A little later, Mr P went on to say this:
“… The problem in this dispute is not the children but rather [the father and the mother]. Their interaction with each other, the way they behave in relation to each other, the involvement of Mr [M], and their relationship of post separated parents, all impact directly upon the children and give to both children a confused and contradictory message. Both [J] and [R] are unable to maneuver between their parents, notwithstanding that they clearly should.
Until [the father and the mother] take responsibility for their own behaviour and their relationship as parents, and create for their children a safe context in which they can negotiate within the family, then it is likely that both children will experience difficulties.” (pp 15-16)
Mr P then went on to make other pertinent observations. I only highlight these particular comments of Mr P, who in my view is a most distinguished expert witness dealing with welfare issues, to cause the parties to reflect very carefully upon their respective roles over the next few months and endeavour to come to a realization, in a genuine and unfeigned manner about their input into their children's current dilemma.
I have had the advantage of reading the affidavits of the parties and the recent report of the Children's Contact Service. I wish to say no more at this stage than that the report of the contact service raises serious issues and will concern any successor to me called upon to determine the contest between the parties. The contact centre has recommended that it is appropriate to have an updated report to address current issues which are set out in that report. It concerns me that the provision of a motor vehicle outweighs or supersedes the best interests of children. I do not see that as being appropriate at all, for every endeavour must be made to accord the children seeing their father despite the tyranny of distance with which they are faced.

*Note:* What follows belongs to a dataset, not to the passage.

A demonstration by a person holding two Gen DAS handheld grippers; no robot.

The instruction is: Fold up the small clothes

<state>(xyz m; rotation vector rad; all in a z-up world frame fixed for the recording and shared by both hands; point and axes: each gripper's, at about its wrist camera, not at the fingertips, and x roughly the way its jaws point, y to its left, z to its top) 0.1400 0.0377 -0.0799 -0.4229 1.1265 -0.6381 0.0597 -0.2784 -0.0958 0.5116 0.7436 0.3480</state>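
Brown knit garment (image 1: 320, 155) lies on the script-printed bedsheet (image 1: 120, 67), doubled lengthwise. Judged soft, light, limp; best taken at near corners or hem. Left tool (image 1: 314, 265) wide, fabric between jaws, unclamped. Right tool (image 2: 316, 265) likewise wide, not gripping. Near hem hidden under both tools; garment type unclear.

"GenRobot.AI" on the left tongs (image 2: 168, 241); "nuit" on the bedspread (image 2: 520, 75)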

I am further advised that Legal Aid Victoria do not consent to the adjournment, it being "the fourth adjournment", on the basis of funding. Let me make it very clear to Legal Aid Victoria that children's welfare should, in my view, never be surrendered to the financial expediency of funding requirements. I have a ready expectation that the critical, indeed crucial, role of the Independent Children's Lawyer will be maintained at the trial and I will direct that a copy of my extempore judgment be transcribed, placed on the court file, made available to the parties, and that the Independent Children's Lawyer will forward a copy of the judgment to Legal Aid Victoria.

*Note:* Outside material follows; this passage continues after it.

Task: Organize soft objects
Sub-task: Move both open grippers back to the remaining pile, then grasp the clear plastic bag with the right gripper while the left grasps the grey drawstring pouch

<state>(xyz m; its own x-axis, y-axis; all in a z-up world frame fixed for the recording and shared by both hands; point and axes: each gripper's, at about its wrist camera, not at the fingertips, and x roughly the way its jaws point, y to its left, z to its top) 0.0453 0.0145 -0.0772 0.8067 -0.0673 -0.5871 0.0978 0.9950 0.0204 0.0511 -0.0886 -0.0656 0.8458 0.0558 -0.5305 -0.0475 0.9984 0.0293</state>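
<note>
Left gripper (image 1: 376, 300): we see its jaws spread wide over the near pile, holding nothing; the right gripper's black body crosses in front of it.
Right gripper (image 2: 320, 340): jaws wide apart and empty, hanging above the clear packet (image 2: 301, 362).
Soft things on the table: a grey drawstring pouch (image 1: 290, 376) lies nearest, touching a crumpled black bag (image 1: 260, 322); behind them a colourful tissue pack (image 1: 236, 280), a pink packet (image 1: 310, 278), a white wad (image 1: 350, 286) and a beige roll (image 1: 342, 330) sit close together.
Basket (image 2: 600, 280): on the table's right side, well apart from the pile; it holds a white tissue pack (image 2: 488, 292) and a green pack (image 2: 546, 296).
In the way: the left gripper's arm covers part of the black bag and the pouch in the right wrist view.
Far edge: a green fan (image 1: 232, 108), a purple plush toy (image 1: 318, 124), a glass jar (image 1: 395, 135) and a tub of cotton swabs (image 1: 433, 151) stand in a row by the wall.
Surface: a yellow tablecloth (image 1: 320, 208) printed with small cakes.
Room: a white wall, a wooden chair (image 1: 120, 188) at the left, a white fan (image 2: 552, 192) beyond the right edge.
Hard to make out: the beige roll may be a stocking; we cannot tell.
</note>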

Earlier in the proceedings I took the opportunity of discussing the advantages of a consensual resolution, and I accept unreservedly that the parties, very much at arm's length, did their very best all day yesterday to reach an agreement. A consent order is by far the best way to go.
It must not be forgotten, lest it be so by one party, that children have a right to know and be cared for by both of their parents. It is plainly simple and obvious that R and J have a right to spend time on a regular basis with and communicate on a regular basis with both their mother and their father, together with other people significant to their care. That would include, for example, cousins, aunts, uncles, grandparents and the like. It is also fundamental that parents jointly share duties and responsibilities concerning the care, welfare and development of their children, and that parents should agree about the future parenting of their children. Those mandates are laid out in section 60B of the Family Law Act 1975.
I suspect that one of the issues here, arising from my reading of the reports, is an attitudinal response of the parents, in this case the mother, which has impacted upon their parenting. In a case that I decided some years ago now, I pointed out in the strongest way that there was an obligation on the part of each parent to foster the image of the absent parent. I said that within itself required discipline, together with an ability to sublimate one's own feelings of pain, hurt or anger in order to benefit the best interests of their children.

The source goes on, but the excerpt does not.